I primi passi in questa direzione erano stati fatti la scorsa estate, con l’approvazione in Consiglio di una mozione del Movimento 5 Stelle, con una serie di emendamenti proposti da Pd, Biella in Comune e I Love Biella. Il documento impegnava sindaco e giunta a «rafforzare l’informazione ai cittadini» e a «valutare nuove azioni per contrastare il fenomeno». Secondo i dati degli uffici comunali, ogni giorno in provincia vengono persi 130 mila euro, per la maggior parte dai 1.500 giocatori abituali. «Con il regolamento – spiega l’assessore ai Servizi Sociali Francesca Salivotti – vogliamo fare prevenzione più che repressiva, in modo da contenere gli aspetti drammatici del fenomeno».

 

Tre i punti cardine del regolamento: orari più «corti», ma anche il divieto di oscurare i vetri di sale-giochi e sale-scommesse.
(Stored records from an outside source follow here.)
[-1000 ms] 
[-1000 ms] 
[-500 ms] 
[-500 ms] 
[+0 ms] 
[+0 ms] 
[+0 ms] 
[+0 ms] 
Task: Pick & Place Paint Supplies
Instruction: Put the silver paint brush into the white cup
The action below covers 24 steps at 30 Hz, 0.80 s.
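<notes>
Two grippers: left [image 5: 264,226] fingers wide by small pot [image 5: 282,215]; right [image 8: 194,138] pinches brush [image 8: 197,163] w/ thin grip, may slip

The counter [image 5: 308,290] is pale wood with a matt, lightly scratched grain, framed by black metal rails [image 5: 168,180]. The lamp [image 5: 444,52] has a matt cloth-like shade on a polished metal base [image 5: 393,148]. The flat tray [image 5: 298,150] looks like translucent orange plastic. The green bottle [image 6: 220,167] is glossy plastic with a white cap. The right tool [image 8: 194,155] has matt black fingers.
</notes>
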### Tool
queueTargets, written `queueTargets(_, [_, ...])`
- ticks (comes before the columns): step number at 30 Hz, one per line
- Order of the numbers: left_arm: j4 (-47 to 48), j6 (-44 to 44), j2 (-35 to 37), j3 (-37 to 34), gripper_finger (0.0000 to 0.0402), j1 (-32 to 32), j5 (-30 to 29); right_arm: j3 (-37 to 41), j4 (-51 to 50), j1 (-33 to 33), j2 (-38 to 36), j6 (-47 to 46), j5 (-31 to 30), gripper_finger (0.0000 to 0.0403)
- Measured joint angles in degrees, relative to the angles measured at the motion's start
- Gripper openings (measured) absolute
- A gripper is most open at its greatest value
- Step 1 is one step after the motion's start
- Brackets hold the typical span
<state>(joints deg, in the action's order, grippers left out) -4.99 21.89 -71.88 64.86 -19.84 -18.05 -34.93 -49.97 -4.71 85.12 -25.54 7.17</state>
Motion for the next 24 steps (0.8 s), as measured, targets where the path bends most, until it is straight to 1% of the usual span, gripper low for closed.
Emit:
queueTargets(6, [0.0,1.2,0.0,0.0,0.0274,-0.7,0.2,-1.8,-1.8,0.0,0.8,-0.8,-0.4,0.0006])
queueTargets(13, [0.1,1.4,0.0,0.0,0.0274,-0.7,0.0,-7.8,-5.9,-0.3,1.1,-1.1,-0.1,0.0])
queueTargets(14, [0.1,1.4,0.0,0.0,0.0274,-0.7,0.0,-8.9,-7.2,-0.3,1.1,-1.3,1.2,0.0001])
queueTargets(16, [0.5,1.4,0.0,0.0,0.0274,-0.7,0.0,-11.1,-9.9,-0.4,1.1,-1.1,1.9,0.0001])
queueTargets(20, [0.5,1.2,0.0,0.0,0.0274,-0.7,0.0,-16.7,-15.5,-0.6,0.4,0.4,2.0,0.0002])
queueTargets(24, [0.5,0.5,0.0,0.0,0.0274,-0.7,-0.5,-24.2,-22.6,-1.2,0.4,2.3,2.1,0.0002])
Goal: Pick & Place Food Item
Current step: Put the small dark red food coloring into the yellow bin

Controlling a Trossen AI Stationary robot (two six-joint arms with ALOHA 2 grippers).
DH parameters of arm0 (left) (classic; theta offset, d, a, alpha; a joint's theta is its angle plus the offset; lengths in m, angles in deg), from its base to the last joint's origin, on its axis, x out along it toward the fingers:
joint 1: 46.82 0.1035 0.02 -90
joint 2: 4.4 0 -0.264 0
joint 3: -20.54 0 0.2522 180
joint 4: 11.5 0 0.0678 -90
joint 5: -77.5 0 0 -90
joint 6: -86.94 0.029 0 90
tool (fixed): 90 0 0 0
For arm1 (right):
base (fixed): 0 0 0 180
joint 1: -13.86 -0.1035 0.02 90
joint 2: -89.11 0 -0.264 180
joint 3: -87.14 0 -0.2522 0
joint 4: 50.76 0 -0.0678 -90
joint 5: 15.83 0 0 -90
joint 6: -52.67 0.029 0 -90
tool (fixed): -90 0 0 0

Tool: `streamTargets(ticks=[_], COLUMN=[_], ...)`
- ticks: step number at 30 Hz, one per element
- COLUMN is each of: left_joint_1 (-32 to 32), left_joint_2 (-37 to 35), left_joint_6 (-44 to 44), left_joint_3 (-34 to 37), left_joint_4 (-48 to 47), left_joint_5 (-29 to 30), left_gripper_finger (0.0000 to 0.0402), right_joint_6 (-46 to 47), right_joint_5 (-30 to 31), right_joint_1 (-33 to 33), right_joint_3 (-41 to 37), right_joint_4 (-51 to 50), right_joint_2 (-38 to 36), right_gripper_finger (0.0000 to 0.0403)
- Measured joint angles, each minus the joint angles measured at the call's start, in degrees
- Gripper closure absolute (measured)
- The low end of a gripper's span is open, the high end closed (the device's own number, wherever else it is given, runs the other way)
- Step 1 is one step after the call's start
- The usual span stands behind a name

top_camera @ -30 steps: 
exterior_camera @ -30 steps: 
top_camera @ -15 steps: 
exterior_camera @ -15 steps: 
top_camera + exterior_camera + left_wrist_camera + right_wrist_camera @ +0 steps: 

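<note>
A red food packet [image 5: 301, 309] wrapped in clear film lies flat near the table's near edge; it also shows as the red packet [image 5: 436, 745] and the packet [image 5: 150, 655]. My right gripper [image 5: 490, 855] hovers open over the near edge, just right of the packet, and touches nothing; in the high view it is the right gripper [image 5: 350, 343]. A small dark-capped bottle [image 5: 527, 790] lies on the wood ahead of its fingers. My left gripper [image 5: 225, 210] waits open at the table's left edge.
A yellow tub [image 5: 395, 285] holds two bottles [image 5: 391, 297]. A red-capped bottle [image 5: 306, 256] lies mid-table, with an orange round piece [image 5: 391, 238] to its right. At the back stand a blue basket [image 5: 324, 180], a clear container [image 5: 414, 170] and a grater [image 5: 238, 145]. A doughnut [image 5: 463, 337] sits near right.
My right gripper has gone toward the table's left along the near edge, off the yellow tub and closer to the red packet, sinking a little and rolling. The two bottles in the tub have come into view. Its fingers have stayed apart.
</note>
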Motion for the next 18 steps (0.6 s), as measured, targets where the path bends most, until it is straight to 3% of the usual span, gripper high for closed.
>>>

Per quanto riguarda il primo aspetto, il Comune sta valutando l’introduzione di un orario «spezzato», da introdurre direttamente nel regolamento oppure con un’ordinanza. «L’ordinanza è più efficace perché è immediatamente esecutiva – spiega l’assessore –, e perché potrebbe essere fatta rispettare anche per esempio dalla Questura». Per una questione di decoro urbano, la mozione prevede anche «luminosità interna» nelle sale e la loro «visibilità all’esterno». Via quindi i vetri da club privé. Il Comune sta verificando se il provvedimento possa avere effetto retroattivo, e possa quindi obbligare le sale già aperte ad adeguarsi.